WORK TO BE COMPLETED :: For every line below, set down an identical copy.

================================

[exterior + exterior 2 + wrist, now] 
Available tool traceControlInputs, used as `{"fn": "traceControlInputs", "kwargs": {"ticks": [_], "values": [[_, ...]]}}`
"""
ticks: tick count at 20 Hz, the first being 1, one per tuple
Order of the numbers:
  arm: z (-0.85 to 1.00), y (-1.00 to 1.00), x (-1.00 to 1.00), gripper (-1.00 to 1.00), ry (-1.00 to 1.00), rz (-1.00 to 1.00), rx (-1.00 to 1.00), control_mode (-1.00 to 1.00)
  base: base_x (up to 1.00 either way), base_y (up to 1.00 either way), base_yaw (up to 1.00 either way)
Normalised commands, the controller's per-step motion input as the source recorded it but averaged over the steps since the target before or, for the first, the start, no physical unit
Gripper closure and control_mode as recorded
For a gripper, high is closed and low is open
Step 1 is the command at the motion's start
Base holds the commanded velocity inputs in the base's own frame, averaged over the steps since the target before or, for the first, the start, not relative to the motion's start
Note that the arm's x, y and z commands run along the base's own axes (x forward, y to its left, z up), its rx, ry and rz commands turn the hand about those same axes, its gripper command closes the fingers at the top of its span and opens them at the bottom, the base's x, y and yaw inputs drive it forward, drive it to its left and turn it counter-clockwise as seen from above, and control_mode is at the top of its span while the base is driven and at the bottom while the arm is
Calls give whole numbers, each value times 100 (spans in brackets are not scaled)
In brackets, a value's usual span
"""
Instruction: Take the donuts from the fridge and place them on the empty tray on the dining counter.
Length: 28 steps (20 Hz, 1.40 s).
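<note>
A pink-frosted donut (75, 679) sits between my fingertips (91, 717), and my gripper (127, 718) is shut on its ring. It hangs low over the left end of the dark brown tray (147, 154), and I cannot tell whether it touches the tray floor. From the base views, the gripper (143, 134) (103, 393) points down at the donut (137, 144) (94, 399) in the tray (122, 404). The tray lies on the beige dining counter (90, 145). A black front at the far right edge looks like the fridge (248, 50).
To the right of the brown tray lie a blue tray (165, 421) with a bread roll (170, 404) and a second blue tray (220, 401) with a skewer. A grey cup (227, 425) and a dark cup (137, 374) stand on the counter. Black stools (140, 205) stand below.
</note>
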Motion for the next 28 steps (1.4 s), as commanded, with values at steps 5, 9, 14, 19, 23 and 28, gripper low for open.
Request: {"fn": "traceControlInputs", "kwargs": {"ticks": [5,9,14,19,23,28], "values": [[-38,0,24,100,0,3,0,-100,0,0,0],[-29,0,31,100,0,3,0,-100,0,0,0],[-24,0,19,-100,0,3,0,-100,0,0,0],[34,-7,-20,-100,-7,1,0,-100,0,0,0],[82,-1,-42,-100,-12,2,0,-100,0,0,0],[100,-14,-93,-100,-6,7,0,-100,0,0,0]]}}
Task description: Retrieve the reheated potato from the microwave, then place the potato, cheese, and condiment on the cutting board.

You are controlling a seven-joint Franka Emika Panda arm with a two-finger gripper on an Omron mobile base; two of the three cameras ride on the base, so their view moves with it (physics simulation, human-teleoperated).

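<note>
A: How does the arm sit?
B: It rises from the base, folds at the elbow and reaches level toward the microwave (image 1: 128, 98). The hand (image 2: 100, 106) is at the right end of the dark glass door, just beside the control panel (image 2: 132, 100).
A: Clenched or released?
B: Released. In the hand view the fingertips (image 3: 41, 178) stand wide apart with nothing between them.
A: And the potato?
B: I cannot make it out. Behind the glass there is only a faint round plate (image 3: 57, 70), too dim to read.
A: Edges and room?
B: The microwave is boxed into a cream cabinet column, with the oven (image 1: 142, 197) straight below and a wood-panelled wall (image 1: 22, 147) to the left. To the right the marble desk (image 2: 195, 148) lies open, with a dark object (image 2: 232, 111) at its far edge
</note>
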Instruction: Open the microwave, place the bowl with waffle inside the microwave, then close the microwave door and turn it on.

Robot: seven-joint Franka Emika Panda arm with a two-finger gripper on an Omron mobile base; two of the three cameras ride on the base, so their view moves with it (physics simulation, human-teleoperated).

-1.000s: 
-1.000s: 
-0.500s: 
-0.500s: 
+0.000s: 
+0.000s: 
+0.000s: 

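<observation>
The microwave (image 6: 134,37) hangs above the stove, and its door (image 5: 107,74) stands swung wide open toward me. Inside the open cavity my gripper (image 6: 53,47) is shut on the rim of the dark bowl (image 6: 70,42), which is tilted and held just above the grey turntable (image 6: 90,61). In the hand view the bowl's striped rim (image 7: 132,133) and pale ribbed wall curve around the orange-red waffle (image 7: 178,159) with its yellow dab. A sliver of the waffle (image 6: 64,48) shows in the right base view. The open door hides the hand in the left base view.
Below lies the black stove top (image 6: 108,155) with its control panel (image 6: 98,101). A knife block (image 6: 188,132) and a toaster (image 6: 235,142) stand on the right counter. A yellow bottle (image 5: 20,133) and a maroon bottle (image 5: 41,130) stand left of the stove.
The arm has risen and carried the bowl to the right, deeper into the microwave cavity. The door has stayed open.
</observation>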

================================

OUTPUT OF THE TASK ::
[exterior + exterior 2 + wrist, now] 
Available tool traceControlInputs, used as `{"fn": "traceControlInputs", "kwargs": {"ticks": [_], "values": [[_, ...]]}}`
"""
ticks: tick count at 20 Hz, the first being 1, one per tuple
Order of the numbers:
  arm: z (-0.85 to 1.00), y (-1.00 to 1.00), x (-1.00 to 1.00), gripper (-1.00 to 1.00), ry (-1.00 to 1.00), rz (-1.00 to 1.00), rx (-1.00 to 1.00), control_mode (-1.00 to 1.00)
  base: base_x (up to 1.00 either way), base_y (up to 1.00 either way), base_yaw (up to 1.00 either way)
Normalised commands, the controller's per-step motion input as the source recorded it but averaged over the steps since the target before or, for the first, the start, no physical unit
Gripper closure and control_mode as recorded
For a gripper, high is closed and low is open
Step 1 is the command at the motion's start
Base holds the commanded velocity inputs in the base's own frame, averaged over the steps since the target before or, for the first, the start, not relative to the motion's start
Note that the arm's x, y and z commands run along the base's own axes (x forward, y to its left, z up), its rx, ry and rz commands turn the hand about those same axes, its gripper command closes the fingers at the top of its span and opens them at the bottom, the base's x, y and yaw inputs drive it forward, drive it to its left and turn it counter-clockwise as seen from above, and control_mode is at the top of its span while the base is driven and at the bottom while the arm is
Calls give whole numbers, each value times 100 (spans in brackets are not scaled)
In brackets, a value's usual span
"""
Instruction: Take the donuts from the fridge and place them on the empty tray on the dining counter.
Length: 28 steps (20 Hz, 1.40 s).
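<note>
A pink-frosted donut (75, 679) sits between my fingertips (91, 717), and my gripper (127, 718) is shut on its ring. It hangs low over the left end of the dark brown tray (147, 154), and I cannot tell whether it touches the tray floor. From the base views, the gripper (143, 134) (103, 393) points down at the donut (137, 144) (94, 399) in the tray (122, 404). The tray lies on the beige dining counter (90, 145). A black front at the far right edge looks like the fridge (248, 50).
To the right of the brown tray lie a blue tray (165, 421) with a bread roll (170, 404) and a second blue tray (220, 401) with a skewer. A grey cup (227, 425) and a dark cup (137, 374) stand on the counter. Black stools (140, 205) stand below.
</note>
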Motion for the next 28 steps (1.4 s), as commanded, with values at steps 5, 9, 14, 19, 23 and 28, gripper low for open.
Request: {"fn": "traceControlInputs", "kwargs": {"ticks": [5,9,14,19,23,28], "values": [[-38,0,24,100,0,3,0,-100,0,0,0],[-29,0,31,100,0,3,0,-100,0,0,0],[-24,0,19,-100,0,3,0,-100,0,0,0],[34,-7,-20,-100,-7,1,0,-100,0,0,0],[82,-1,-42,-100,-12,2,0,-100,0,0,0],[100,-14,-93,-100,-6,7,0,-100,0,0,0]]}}
Task description: Retrieve the reheated potato from the microwave, then place the potato, cheese, and condiment on the cutting board.

You are controlling a seven-joint Franka Emika Panda arm with a two-finger gripper on an Omron mobile base; two of the three cameras ride on the base, so their view moves with it (physics simulation, human-teleoperated).

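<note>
A: How does the arm sit?
B: It rises from the base, folds at the elbow and reaches level toward the microwave (image 1: 128, 98). The hand (image 2: 100, 106) is at the right end of the dark glass door, just beside the control panel (image 2: 132, 100).
A: Clenched or released?
B: Released. In the hand view the fingertips (image 3: 41, 178) stand wide apart with nothing between them.
A: And the potato?
B: I cannot make it out. Behind the glass there is only a faint round plate (image 3: 57, 70), too dim to read.
A: Edges and room?
B: The microwave is boxed into a cream cabinet column, with the oven (image 1: 142, 197) straight below and a wood-panelled wall (image 1: 22, 147) to the left. To the right the marble desk (image 2: 195, 148) lies open, with a dark object (image 2: 232, 111) at its far edge
</note>
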Instruction: Open the microwave, place the bowl with waffle inside the microwave, then close the microwave door and turn it on.

Robot: seven-joint Franka Emika Panda arm with a two-finger gripper on an Omron mobile base; two of the three cameras ride on the base, so their view moves with it (physics simulation, human-teleoperated).

-1.000s: 
-1.000s: 
-0.500s: 
-0.500s: 
+0.000s: 
+0.000s: 
+0.000s: 

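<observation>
The microwave (image 6: 134,37) hangs above the stove, and its door (image 5: 107,74) stands swung wide open toward me. Inside the open cavity my gripper (image 6: 53,47) is shut on the rim of the dark bowl (image 6: 70,42), which is tilted and held just above the grey turntable (image 6: 90,61). In the hand view the bowl's striped rim (image 7: 132,133) and pale ribbed wall curve around the orange-red waffle (image 7: 178,159) with its yellow dab. A sliver of the waffle (image 6: 64,48) shows in the right base view. The open door hides the hand in the left base view.
Below lies the black stove top (image 6: 108,155) with its control panel (image 6: 98,101). A knife block (image 6: 188,132) and a toaster (image 6: 235,142) stand on the right counter. A yellow bottle (image 5: 20,133) and a maroon bottle (image 5: 41,130) stand left of the stove.
The arm has risen and carried the bowl to the right, deeper into the microwave cavity. The door has stayed open.
</observation>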

Now the exercise is finished.